Pakistan's Parsi community dwindles
From a gated community for her Zoroastrian faith in Karachi, 22-year-old Elisha Amra has waved goodbye to many friends migrating abroad as the ancient Parsi community dwindles.
Soon the film student hopes to join them — becoming one more loss to Pakistan's ageing Zoroastrian Parsi people, a community who trace their roots back to Persian refugees from Iran more than a millennium ago.
"My plan is to go abroad," Amra said, adding that she wants to study for a master's degree in a country without the restrictions of a conservative Muslim-majority society. "I want to be able to freely express myself," she added.
Zoroastrianism, founded by the Zarathustra, was predominant religion of the ancient Persian empire, until the rise of Islam in the seventh century. In Pakistan, once the Parsi community had as many as 15,000-20,000 people but now the number is 900 people in Karachi and a few dozen more elsewhere.
Amra acknowledges her life is more comfortable than many in Pakistanthe Parsis are in general an affluent and highly educated community. But she says she wants to escape the daily challenges that beset the city of some 20 million people — from power cuts, water shortages to violent street crime.
Zubin Patel, 27, a Parsi working in e-commerce in Karachi, has seen more than two dozen Parsi friends leave Karachi for abroad in the past three years. "More than 20-25 of my friends were living in Karachi, they all started migrating", he said.
That is not unique to Parsis — many young and skilled Pakistanis want to find jobs abroad to escape a country wracked with political uncertainty and security challenges, a struggling economy and woeful infrastructure.
The number of highly skilled Pakistanis who left for jobs abroad more than doubled according to the latest figures from the Pakistan Economic Survey — from 20,865 in 2022, to 45,687 in 2023.
Parsis are struggling to adjust in a fast-changing world. "There is a better chance to find a Zoroastrian partner in Canada, Australia, UK and America than in Pakistan," said Dinshaw Behram Avari, 57, the head of one of the most prominent Parsi families.
Avari, who heads a chain of hotels, points out that Parsi population of Toronto is some 10 times greater than Karachi. He said that a wave of Parsis left Pakistan during the hardline military rule of Ziaul Haq in the 1980s.
Since then, violence has targeted religious minorities, and while Parsis say they have not been targeted, they remain wary. Avari suggested the community's high levels of education and Western outlook to life meant many eyed a future abroad, while for those who do stay, family size is shrinking.

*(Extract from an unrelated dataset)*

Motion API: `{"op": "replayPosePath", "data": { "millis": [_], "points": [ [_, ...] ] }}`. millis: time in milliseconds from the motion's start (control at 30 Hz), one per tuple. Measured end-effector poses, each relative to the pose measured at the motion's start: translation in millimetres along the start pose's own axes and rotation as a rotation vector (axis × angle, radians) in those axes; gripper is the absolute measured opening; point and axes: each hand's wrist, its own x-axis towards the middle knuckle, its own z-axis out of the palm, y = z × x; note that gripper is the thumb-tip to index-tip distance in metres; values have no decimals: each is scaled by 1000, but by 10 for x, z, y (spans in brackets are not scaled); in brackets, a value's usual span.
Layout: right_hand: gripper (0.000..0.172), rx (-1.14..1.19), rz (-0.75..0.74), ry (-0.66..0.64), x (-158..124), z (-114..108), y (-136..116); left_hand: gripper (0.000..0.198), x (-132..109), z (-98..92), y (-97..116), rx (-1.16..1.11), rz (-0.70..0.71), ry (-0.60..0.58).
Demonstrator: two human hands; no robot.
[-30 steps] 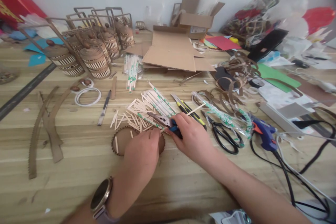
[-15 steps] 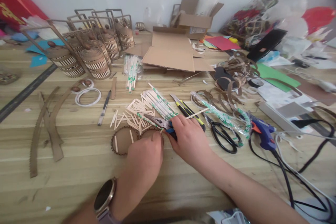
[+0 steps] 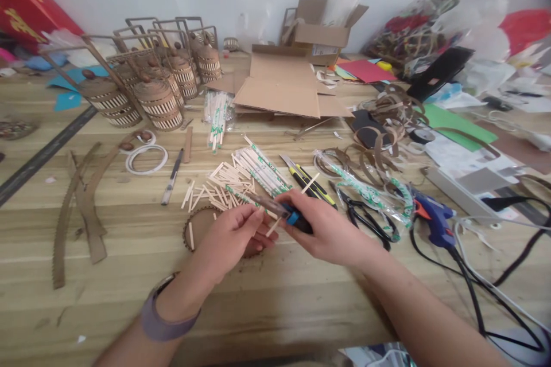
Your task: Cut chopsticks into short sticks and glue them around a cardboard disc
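My right hand [image 3: 329, 229] is closed around pliers [image 3: 296, 218] with black and blue handles, their jaws pointing left. A thin wooden stick [image 3: 310, 183] also runs through this hand, its lower end showing beside the left fingers. My left hand [image 3: 228, 235] is turned partly palm up just left of the pliers, fingers loosely apart; nothing in it can be made out. Beneath it lies a round cardboard piece [image 3: 202, 223] with a notched rim and short sticks on it. A second round piece is mostly hidden by the hand. Short cut sticks [image 3: 219, 186] are heaped just beyond.
Wrapped sticks [image 3: 262, 166], yellow-black cutters [image 3: 316, 183], black scissors [image 3: 365, 215] and a blue glue gun [image 3: 434, 218] with trailing cords lie nearby. Cardboard strips [image 3: 88, 212] are at left. Lantern-like models [image 3: 157, 103] and a cardboard sheet [image 3: 278, 83] stand behind.
My left hand has turned from a fist to a looser, palm-up pose and shifted slightly. The pliers and right hand have moved a little right, and the stick in the hand is tilted more steeply.
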Motion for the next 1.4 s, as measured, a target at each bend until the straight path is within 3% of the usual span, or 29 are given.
{"op": "replayPosePath", "data": {
  "millis": [133,400,533,633,733,900,1067,1267,1400],
  "points": [
    [53,25,-23,-15,-2,110,-13,29,13,22,-68,36,18,-40],
    [68,82,-31,-134,9,114,-31,24,-15,40,-73,83,-18,-120],
    [64,71,-111,-82,9,145,14,26,-25,37,-63,56,-37,-126],
    [56,37,-185,101,9,179,36,32,-6,23,-47,-39,-34,-106],
    [52,-12,-157,251,4,243,22,34,12,17,-29,-189,-11,-36],
    [67,-101,-116,262,-3,394,-27,23,16,80,-22,-309,-51,8],
    [61,-174,-169,342,12,473,-23,20,28,125,-106,-406,-35,2],
    [62,-87,-99,268,-29,389,-81,26,8,103,-110,-359,23,55],
    [34,132,164,73,-145,95,-145,40,-23,68,-21,-286,18,0]
  ]
}}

"Couples are more interested today in looking after their career; they are not interested in family," he said. "When they do get married, they will have one child — and one child is not enough to make a positive impact on the population."
Parsi members were among the pioneers of the shipping and hospitality industries in Karachi, and the city's colonial-era historic district is dotted with Parsi buildings including hospitals and schools. But as the community declines, many buildings have crumbled.
For many among the younger generation, the only pull left keeping them in Pakistan is their ageing relatives. Patel said that he would leave if he could. "It would be a difficult decision," he said. "But if I have an opportunity which would give my parents ... a healthy lifestyle, then I'd obviously go for it".